Likewise, Rosenstein indicated that the release of the material was improper and insisted “when we have memoranda about our ongoing matters, we have an obligation to keep that confidential.”
New York Times reporter Peter Baker also took exception to Sanders’s remarks and tweeted during the briefing that Comey never physically handed over any memos to the New York Times. However, Comey has confirmed that he did hand over at least one memo, and possibly more, to a Columbia law professor tasked with leaking the information. It is also still a violation to release FBI information whether by reading it aloud or handing over the document. (In fairness to Baker who is a widely respected journalist, he was objecting to the fact that Sanders indicated that the memo itself was leaked and was objecting on accuracy grounds).
This is precisely why all FBI agents sign an agreement against “unauthorized disclosure” of information and promise not to “reveal, by any means, any information or material from or related to FBI files or any other information acquired by virtue of my official employment to any unauthorized recipient without prior official written authorization by the FBI.” It adds that “all information acquired by me in connection with my official duties with the FBI and all official material to which I have access remain the property of the United States of America.” FBI employees are repeatedly warned that they can be charged under a variety of laws including those governing the removal or release of classified information as well as laws like the Privacy Act.

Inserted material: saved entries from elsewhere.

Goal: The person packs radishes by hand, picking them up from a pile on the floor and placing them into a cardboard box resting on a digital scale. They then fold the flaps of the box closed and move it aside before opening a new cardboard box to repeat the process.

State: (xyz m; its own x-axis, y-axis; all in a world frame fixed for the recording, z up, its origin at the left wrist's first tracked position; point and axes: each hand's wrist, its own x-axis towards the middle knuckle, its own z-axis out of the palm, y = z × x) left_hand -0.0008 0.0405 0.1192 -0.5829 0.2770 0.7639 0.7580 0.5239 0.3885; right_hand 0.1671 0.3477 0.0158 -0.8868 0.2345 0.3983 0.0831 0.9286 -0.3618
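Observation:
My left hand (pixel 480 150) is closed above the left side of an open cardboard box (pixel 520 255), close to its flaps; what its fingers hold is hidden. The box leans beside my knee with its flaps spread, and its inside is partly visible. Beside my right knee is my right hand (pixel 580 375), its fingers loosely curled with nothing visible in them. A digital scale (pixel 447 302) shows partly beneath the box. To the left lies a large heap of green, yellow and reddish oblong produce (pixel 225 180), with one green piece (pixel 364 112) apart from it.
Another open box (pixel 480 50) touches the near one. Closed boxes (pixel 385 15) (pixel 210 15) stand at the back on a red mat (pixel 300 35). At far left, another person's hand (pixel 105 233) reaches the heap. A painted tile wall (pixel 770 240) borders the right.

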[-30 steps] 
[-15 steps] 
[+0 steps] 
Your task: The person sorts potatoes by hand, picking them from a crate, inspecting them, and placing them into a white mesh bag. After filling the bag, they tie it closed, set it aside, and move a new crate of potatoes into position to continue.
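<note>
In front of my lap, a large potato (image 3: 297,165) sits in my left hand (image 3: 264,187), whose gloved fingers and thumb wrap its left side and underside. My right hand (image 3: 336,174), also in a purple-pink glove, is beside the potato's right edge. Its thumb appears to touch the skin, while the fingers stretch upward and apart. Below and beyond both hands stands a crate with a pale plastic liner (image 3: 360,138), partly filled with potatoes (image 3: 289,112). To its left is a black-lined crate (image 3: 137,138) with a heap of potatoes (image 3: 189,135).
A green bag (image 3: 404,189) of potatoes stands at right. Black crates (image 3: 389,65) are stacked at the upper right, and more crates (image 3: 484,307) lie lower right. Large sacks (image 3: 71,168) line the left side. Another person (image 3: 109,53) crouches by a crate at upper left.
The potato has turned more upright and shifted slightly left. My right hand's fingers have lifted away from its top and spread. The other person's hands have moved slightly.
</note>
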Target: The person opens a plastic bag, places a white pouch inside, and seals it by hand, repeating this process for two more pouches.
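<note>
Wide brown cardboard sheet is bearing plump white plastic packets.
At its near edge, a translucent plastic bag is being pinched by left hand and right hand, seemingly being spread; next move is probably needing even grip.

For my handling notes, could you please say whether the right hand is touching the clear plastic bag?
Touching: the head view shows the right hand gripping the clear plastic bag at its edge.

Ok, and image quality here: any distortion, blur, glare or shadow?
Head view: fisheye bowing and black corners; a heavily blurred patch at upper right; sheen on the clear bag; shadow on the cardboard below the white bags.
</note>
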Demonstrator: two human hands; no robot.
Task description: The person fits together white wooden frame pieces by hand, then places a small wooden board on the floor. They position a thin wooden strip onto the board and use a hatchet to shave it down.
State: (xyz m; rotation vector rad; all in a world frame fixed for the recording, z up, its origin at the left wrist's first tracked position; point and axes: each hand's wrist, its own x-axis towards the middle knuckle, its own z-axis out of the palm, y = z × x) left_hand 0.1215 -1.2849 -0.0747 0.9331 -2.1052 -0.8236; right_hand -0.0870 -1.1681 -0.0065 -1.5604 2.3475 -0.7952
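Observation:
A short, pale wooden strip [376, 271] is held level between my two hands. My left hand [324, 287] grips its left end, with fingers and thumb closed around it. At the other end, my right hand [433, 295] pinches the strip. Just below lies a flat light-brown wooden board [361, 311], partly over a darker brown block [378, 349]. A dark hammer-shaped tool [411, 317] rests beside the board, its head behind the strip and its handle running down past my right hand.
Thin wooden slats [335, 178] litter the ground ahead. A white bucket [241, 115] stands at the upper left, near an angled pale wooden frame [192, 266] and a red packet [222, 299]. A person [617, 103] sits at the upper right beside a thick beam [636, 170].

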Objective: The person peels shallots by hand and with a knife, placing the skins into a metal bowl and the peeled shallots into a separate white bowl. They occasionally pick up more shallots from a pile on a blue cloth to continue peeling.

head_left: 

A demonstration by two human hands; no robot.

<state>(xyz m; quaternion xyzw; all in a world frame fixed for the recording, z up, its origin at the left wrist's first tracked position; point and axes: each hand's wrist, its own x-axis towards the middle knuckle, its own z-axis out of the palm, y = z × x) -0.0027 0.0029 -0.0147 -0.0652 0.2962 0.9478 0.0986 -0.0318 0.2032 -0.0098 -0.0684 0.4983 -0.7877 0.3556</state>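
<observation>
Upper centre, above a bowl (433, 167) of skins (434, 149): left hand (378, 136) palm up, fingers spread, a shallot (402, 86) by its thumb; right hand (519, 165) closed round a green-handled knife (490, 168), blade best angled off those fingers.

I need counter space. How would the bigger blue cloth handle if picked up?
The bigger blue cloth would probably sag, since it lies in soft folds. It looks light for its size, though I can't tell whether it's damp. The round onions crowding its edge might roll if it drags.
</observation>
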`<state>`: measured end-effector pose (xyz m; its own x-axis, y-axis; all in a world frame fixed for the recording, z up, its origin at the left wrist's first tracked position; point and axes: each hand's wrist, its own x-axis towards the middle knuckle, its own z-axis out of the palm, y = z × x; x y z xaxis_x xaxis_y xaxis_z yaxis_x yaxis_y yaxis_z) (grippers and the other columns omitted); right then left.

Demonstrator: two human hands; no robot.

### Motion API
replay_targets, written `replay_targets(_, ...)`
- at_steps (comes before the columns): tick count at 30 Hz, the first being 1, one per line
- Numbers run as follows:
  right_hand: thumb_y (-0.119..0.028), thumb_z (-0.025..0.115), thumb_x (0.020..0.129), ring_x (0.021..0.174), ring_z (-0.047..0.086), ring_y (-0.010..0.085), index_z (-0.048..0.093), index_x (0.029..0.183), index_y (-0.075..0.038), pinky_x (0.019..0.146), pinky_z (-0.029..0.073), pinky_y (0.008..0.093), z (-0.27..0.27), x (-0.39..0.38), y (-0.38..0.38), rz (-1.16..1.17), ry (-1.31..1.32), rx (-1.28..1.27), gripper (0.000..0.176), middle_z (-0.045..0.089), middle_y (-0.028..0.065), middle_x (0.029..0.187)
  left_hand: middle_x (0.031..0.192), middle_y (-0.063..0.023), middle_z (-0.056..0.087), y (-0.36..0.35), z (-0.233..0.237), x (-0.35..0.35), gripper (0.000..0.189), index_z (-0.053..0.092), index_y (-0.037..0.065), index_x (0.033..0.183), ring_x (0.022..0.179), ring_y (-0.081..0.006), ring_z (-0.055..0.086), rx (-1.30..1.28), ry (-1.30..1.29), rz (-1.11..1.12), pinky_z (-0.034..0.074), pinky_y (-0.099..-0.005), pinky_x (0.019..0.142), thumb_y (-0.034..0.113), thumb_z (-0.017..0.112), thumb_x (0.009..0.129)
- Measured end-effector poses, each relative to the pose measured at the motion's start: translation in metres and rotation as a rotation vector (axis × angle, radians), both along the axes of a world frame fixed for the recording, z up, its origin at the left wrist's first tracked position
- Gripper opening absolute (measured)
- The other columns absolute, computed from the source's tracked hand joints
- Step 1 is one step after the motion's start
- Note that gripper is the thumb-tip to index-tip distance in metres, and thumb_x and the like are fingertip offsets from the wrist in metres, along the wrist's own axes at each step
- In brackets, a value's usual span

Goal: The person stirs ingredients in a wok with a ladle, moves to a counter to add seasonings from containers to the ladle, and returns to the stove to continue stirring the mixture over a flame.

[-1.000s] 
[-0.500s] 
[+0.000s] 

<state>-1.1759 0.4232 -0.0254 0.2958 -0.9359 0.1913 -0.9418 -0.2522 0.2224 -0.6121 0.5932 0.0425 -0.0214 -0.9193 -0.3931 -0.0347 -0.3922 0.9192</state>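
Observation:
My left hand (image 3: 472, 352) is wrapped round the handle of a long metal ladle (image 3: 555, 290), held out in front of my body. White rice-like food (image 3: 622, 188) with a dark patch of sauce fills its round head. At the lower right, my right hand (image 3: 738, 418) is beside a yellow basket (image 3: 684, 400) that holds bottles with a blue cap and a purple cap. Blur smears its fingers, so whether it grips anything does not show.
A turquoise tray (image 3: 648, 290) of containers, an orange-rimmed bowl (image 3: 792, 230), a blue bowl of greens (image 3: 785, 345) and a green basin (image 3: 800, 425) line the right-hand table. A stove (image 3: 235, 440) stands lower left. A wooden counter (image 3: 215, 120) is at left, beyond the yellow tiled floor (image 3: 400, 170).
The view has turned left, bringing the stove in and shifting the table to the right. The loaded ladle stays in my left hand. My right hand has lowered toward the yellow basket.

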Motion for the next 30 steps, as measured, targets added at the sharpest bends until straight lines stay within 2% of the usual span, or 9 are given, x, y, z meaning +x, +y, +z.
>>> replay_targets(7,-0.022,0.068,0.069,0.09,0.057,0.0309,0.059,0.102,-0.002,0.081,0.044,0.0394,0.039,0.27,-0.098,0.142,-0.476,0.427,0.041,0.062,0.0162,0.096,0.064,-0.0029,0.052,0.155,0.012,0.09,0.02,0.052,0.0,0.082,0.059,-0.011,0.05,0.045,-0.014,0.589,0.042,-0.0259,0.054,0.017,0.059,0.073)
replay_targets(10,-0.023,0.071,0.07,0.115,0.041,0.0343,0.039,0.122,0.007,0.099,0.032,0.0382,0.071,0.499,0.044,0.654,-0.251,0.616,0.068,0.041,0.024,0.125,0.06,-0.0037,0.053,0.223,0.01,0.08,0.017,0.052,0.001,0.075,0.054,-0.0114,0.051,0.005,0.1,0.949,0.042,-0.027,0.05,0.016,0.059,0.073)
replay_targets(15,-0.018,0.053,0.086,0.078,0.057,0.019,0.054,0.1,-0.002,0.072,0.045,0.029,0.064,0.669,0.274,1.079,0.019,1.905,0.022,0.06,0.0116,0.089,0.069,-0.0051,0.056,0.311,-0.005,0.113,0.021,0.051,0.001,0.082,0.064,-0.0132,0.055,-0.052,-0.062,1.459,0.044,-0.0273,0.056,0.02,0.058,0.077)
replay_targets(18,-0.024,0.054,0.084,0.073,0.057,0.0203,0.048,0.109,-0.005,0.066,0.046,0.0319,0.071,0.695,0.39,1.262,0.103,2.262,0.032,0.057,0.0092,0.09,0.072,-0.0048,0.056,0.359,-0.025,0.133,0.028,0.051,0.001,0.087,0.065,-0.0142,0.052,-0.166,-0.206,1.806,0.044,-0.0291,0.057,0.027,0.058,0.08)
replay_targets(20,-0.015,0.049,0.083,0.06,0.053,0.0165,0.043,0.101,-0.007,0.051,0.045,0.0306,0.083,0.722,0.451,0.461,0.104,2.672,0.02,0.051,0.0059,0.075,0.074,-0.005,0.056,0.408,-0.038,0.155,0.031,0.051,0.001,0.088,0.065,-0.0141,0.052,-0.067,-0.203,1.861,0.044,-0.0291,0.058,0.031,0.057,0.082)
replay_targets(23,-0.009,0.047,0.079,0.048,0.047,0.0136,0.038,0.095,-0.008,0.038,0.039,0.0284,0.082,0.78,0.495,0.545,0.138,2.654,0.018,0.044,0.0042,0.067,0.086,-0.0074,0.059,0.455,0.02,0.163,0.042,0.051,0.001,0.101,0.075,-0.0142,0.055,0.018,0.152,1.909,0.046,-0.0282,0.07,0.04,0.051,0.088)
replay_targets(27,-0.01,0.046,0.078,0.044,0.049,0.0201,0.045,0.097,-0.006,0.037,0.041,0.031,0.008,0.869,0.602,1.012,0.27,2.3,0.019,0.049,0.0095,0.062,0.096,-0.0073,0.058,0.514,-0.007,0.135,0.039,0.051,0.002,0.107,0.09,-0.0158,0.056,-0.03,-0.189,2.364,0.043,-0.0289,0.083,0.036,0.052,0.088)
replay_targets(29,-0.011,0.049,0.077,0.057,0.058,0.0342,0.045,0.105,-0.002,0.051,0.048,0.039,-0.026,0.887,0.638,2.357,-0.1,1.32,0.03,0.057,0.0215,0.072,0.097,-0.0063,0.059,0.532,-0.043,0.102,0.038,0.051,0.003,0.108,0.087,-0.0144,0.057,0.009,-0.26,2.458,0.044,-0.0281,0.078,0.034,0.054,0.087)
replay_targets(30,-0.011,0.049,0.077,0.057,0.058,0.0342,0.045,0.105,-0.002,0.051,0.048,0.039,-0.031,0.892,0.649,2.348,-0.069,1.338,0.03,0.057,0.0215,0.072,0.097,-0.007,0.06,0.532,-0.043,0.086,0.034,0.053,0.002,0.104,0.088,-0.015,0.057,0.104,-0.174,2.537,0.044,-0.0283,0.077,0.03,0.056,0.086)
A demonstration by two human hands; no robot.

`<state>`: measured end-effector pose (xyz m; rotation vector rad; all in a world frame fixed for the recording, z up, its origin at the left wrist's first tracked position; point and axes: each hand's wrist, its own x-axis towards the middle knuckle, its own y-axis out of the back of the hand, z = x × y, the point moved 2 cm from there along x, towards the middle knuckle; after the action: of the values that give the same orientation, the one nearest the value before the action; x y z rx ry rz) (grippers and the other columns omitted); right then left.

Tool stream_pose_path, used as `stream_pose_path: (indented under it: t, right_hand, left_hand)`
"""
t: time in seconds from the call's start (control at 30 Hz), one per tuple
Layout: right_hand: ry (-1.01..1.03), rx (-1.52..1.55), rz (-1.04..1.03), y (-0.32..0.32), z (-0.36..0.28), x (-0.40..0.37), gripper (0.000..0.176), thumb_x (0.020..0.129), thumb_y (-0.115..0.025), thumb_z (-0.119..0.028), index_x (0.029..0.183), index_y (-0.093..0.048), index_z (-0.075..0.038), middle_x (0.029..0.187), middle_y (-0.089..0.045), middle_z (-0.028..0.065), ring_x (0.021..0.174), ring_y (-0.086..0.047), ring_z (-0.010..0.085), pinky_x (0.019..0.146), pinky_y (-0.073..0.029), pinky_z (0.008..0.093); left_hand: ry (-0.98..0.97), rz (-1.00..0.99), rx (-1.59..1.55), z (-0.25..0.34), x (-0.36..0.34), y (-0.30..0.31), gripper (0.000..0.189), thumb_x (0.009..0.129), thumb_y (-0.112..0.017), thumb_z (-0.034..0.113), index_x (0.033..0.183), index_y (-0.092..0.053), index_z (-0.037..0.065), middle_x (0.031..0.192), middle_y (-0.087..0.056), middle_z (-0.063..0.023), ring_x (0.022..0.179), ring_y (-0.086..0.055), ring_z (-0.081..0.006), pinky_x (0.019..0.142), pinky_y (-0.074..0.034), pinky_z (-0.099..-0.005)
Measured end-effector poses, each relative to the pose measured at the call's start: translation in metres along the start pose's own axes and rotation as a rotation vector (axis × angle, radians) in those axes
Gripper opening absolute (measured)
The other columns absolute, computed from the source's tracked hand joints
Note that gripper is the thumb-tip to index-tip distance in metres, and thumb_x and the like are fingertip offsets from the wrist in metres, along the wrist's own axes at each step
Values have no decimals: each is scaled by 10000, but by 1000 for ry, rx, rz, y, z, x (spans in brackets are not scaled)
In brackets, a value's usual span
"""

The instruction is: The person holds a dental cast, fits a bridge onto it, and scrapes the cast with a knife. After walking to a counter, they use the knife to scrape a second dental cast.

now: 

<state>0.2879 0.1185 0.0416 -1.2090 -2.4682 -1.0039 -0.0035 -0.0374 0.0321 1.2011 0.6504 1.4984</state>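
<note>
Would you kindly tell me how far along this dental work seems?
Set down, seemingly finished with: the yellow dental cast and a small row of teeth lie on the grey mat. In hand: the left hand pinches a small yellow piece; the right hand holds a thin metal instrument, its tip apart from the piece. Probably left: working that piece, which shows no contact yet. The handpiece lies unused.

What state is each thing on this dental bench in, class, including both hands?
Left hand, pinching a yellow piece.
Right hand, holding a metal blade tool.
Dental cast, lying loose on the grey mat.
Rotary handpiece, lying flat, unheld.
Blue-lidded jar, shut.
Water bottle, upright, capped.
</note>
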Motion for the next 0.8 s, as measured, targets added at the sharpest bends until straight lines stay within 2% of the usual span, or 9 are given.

Some have questioned whether Sanders is correct that a criminal charge can be brought under the Privacy Act or whether it is common to do so. Indeed, violations of the Privacy Act can result in a criminal charge under Section III of the law. While it is true that such charges are rare (and in this case unlikely), this does not mean that the underlying conduct cannot be treated as criminal. Indeed, there has been little concern over the investigation of Trump figures like Paul Manafort or Michael Flynn for violations of laws like the Foreign Agents Registration Act, which is rarely actually prosecuted. Indeed, there have been only seven prosecutions under Foreign Agents Registration Act since 1966, when the law was revised. Since we do not know what is in the Comey memos, it is still unclear whether any of the information falls within the Privacy Act. For that reason, this is a possible but still unestablished violation.
Comey insisted that he wrote the memos as a type of shield, but he then used them as a sword once he was fired. None of this means that Comey’s actions warrant a criminal charge or that those actions exonerate others in the investigation, including President Trump. But at the end of the day, the White House is correct that Comey’s conduct can constitute violations of federal law and regulations.